Problem requirements
Copy out exactly the stretch of the listing below that begins at the line containing "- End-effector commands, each" and ends at the line containing "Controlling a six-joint", and copy nothing outside it.

Dataset extract
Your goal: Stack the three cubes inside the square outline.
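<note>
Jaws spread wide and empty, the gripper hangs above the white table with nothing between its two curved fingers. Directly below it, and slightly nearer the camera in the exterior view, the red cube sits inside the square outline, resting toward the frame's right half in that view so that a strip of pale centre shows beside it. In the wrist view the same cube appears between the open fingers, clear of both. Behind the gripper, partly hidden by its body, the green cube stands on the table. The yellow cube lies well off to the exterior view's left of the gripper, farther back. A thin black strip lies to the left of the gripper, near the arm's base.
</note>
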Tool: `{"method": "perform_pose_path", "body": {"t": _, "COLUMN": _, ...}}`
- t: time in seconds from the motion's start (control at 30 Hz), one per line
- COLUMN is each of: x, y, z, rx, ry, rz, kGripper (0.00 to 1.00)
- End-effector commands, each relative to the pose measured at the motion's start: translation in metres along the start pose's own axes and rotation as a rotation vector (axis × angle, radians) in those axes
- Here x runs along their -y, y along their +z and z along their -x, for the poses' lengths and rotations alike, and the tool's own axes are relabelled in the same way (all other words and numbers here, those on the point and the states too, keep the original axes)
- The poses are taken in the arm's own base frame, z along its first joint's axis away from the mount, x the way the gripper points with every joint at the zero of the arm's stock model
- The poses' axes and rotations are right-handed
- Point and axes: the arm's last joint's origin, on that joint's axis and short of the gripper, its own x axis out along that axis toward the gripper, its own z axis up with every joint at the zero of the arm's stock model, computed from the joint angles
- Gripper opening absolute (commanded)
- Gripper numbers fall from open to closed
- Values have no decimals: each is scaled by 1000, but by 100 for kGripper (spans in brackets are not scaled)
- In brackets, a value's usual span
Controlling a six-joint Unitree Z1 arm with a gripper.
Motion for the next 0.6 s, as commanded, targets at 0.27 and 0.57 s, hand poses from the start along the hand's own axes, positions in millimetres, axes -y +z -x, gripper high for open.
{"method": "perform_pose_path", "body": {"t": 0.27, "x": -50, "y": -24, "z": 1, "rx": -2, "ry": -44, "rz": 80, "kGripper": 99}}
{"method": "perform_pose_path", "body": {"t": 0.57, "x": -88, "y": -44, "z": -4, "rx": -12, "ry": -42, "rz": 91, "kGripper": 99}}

Response
- End-effector commands, each relative to the pose measured at the motion's start: translation in metres along the start pose's own axes and rotation as a rotation vector (axis × angle, radians) in those axes
- Here x runs along their -y, y along their +z and z along their -x, for the poses' lengths and rotations alike, and the tool's own axes are relabelled in the same way (all other words and numbers here, those on the point and the states too, keep the original axes)
- The poses are taken in the arm's own base frame, z along its first joint's axis away from the mount, x the way the gripper points with every joint at the zero of the arm's stock model
- The poses' axes and rotations are right-handed
- Point and axes: the arm's last joint's origin, on that joint's axis and short of the gripper, its own x axis out along that axis toward the gripper, its own z axis up with every joint at the zero of the arm's stock model, computed from the joint angles
- Gripper opening absolute (commanded)
- Gripper numbers fall from open to closed
- Values have no decimals: each is scaled by 1000, but by 100 for kGripper (spans in brackets are not scaled)
- In brackets, a value's usual span
Controlling a six-joint Unitree Z1 arm with a gripper.

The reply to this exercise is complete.